I’m not entirely against ACTA, some of it’s ideas are legitimate and maybe necessary in the global market place. But it’s bad parts would be terrible for the internet and the treaty has far to many potential consequences. Issues have been brought up about it limiting the ability of third world countries to manufacture generic drugs, unfair criminal proceeding’s against unintentional copyright infringers are a potential consequences of this bill. These are very concerning but this article is going to limit it’s scope and try determine it’s potential impact on the internet.

The digital provisions are draconian, it makes circumventing DRM illegal and tools which help circumvent these measures as illegal. Unlocking your I-Phone is illegal under these measures. Much like bill C-11 it will limit the ability to consume content. DVD’s use DRM, games use DRM, computer programs use DRM. And open-source programs would find themselves incredibly limited by this measure. VLC might even be illegal under these provisions.

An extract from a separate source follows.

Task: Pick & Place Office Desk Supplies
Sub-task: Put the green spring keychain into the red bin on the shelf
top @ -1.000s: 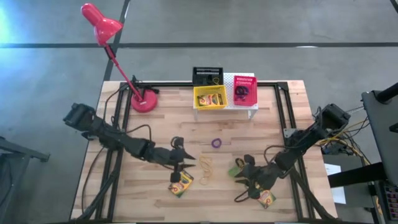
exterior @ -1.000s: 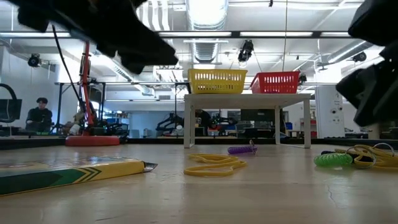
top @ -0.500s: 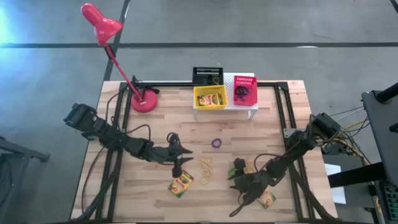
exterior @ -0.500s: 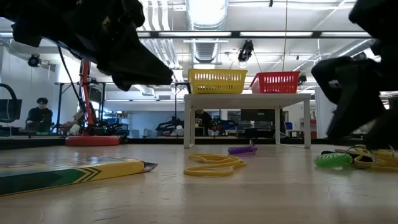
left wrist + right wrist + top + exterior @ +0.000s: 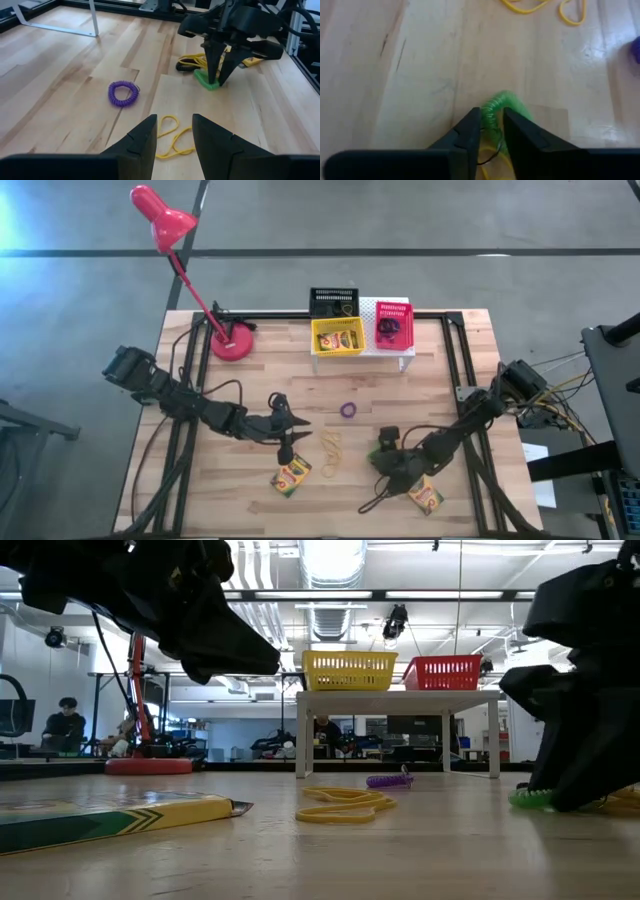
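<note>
A red desk lamp (image 5: 170, 240) stands at the upper left of the wooden table (image 5: 250, 500). A white riser (image 5: 398, 352) sits at upper centre. 1 person (image 5: 64, 724) sits far left.

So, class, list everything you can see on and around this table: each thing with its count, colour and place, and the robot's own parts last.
Desk lamp: one, red, table's far left corner.
Riser: one, white, far middle of the table.
Baskets: three; black behind yellow, pink-red on the riser.
Crayon boxes: three, yellow-green; one in the yellow basket, one near the left gripper, one by the right arm.
Rubber bands: a small yellow bunch, table's middle.
Purple ring: one coil, table's middle.
Green ring: one coil, between the right gripper's fingers.
Person: one, in the room behind.
Left gripper: open, above the near crayon box.
Right gripper: closing on the green ring.
</note>
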`<state>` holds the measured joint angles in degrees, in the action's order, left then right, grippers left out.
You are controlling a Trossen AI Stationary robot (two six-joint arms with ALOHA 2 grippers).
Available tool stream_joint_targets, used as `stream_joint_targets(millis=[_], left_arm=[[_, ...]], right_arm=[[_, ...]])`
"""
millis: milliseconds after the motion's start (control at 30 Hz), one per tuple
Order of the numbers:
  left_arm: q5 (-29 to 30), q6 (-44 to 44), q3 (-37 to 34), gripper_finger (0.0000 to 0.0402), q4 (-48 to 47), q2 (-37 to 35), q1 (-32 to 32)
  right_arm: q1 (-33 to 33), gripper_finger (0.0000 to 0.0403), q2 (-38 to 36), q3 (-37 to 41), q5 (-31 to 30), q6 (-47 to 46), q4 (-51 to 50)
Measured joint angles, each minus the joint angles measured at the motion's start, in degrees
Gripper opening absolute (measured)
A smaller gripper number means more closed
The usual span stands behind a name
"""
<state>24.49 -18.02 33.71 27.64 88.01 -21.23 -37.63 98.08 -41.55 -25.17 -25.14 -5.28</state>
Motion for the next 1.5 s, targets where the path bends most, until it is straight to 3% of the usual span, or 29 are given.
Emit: stream_joint_targets(millis=[133, 300, 533, 700, 867, 967, 1167, 1267, 1500], left_arm=[[0.3, 0.0, 0.0, 0.0129, 0.0, 0.0, 0.0], [1.6, 0.0, 0.0, 0.0129, 0.0, 0.0, 0.0], [1.7, 0.0, 0.0, 0.0129, 0.0, 0.0, 0.4], [1.7, 0.2, 0.0, 0.0129, 0.0, 0.0, 0.4], [1.7, 0.2, 0.0, 0.0129, 0.0, 0.0, 0.8], [1.7, 0.2, 0.0, 0.0129, 0.0, 0.0, 1.0], [1.7, 0.1, 0.0, 0.0129, -0.2, 0.0, 1.0], [1.7, 0.0, 0.0, 0.0129, -0.2, 0.0, 1.1], [1.7, -0.5, 0.0, 0.0129, -0.2, 0.0, 1.1]], right_arm=[[0.7, 0.0022, -0.2, -0.8, 2.5, 0.5, -0.1], [1.8, 0.0019, -2.5, -3.2, 1.9, 6.4, 0.0], [6.8, 0.0019, -13.4, -5.3, -5.4, 24.7, -0.1], [16.3, 0.0019, -25.8, -6.1, -6.6, 31.5, -0.5], [33.6, 0.0019, -36.0, -9.3, -6.0, 25.3, -6.3], [46.6, 0.0019, -38.6, -12.2, 0.4, 20.6, -14.0], [69.8, 0.0019, -36.7, -14.6, 25.7, 15.5, -24.1], [75.3, 0.0021, -35.2, -14.7, 32.1, 14.7, -27.3], [77.4, 0.0025, -35.0, -14.4, 32.7, 14.8, -33.6]])
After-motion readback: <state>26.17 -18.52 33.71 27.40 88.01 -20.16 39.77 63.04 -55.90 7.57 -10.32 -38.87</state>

When the first copy of ACTA was leaked, it was widely speculated that it would require the signer’s to implement some sort of three strike rule, which forces ISP’s to disconnect alleged infingers from the internet. In the final version of the treaty this policy was no where to be found.  That doesn’t mean,  it will not return in some other form though. ACTA creates a  committee which is free to pass more amendments, the treaty does not limit what those amendments would require. The three strikes law could still be implemented at another date, this is what makes the treaty so concerning, once the treaty is passed it can continue to pass more amendments. It would act as a body to press countries into laws that they might not agree with. Anti-piracy measures would almost guaranteed become more draconian in Canada. Just because the document does not explicitly mention internet piracy does not mean it is not one of the biggest reasons for passing ACTA.

The European Commission’s says “ACTA ensures people everywhere can continue to share non-pirated material and information on the web”. What is concerning is what that will mean for ‘pirated-material’. Free-flow of information is not possible if your blocking it, especially when that information is blocked by a treaty that’s been created with little transparency and approved by heavily lobbied bureaucrats.